Welcome to MSDN Blogs Sign in | Join | Help

WPF input Interop over DirectX Airspace

I've seen that the Airspace regions constraints have been a concern for some folks interested in using DirectX with their WPF applications. Based on this, here is a follow-up to an earlier sample I posted, this time using Layered windows to intercept input, allowing for the provision of rich WPF context menus, tooltips, and traditional mouse actions over the airspace of an interop region. It is pretty much the same as before, with one major change - the introduction of an "AirspaceOverlay" decorator.

 This decorator wraps around your interop content, and accepts an "OverlayChild" which is presented in a layered window over the content in the AirspaceOverlay control. In the example below, I used a canvas with a tooltip and some code-behind to also demonstrate a context menu. Here's a code snippet of the usage:

<MDXControl:AirspaceOverlay>

    <MDXControl:AirspaceOverlay.OverlayChild>

        <Canvas ToolTip = "A tooltip over a DirectX surface" Background="#01000000" Name="Overlay" />

    </MDXControl:AirspaceOverlay.OverlayChild>

    <!--Your Non-WPF Airspace Interop content goes here-->  

</MDXControl:AirspaceOverlay>

Known considerations:

  • Embedding of AirspaceOverlay in a Viewbox - due to region sizing issues, overlay placeent does not work correctly.
  • Hit testing within the transparent window will not occur on fully transparent regions, but will continue to propagate down to the interop surface. On the flip side, partially opaque regions will intercept input, preventing it from being recieved on the interop layer. This input handling behavior can be tweaked from the Win32 API's.
  • Focus will by default switch between the parent and layered child window.

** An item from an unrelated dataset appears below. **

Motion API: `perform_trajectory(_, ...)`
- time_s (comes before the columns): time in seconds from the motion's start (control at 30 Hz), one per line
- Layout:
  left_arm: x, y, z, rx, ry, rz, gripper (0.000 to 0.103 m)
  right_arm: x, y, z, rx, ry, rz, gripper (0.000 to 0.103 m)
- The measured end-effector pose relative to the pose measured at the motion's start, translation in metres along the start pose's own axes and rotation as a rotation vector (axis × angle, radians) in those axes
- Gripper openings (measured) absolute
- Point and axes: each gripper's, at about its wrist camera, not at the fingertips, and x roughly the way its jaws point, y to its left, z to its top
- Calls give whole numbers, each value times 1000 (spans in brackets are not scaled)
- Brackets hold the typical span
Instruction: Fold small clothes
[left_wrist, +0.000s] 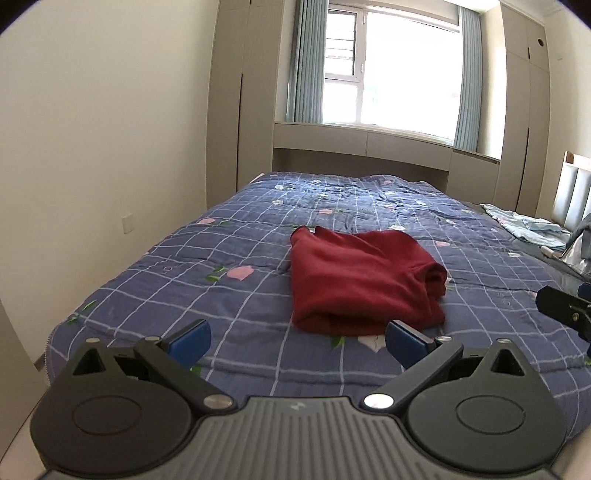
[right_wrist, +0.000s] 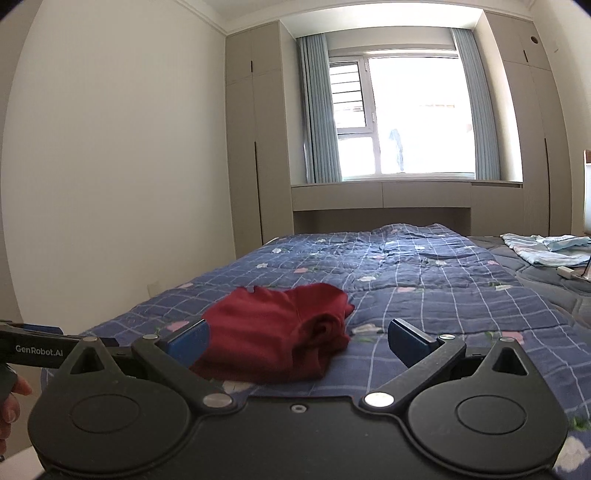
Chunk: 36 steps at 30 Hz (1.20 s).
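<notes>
A dark red garment (left_wrist: 358, 280) lies folded in a compact bundle on the blue checked quilt (left_wrist: 221, 266). My left gripper (left_wrist: 297, 341) is open and empty, just short of the garment's near edge. In the right wrist view the same red garment (right_wrist: 280, 332) lies ahead and a little left. My right gripper (right_wrist: 297, 341) is open and empty, with its left finger (right_wrist: 188, 345) in front of the garment's near left corner. The right gripper's black body shows at the right edge of the left wrist view (left_wrist: 565, 310).
The bed fills the foreground, with its left edge near a white wall (left_wrist: 92, 147). Light blue clothes (right_wrist: 546, 249) lie at the far right of the bed by the headboard (left_wrist: 572, 199). Wardrobes and a window bench stand beyond the bed. The left gripper's body (right_wrist: 33, 350) is at the left.
</notes>
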Motion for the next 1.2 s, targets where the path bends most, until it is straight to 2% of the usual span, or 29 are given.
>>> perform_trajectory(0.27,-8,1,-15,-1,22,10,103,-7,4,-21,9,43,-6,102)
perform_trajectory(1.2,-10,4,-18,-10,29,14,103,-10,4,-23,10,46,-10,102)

I return focus on mouse behavior to the parent in this implementation.
  • This sample is targeted to rectangular regions. By applying a custom shape consistent with the region below, irregular airspace regions can be overlaid with little additional effort.

I hope this helps some food for thought for folks looking at similar interop scenarios. Ok, have fun with the code, and feel free to send in questions.

Published Tuesday, July 31, 2007 1:50 AM by pantal
Filed under: , , , ,

Attachment(s): WPF-DX Interop - Part 2 .zip

Comments

# re: WPF input Interop over DirectX Airspace

Wednesday, February 13, 2008 2:27 PM by jamiebriant

On my x64 system, it leaks memory like a sieve. Appears to be down in the unmanaged WPF code - managed memory is steady at 2mb. Haven't tried it on a 32bit system. Any ideas?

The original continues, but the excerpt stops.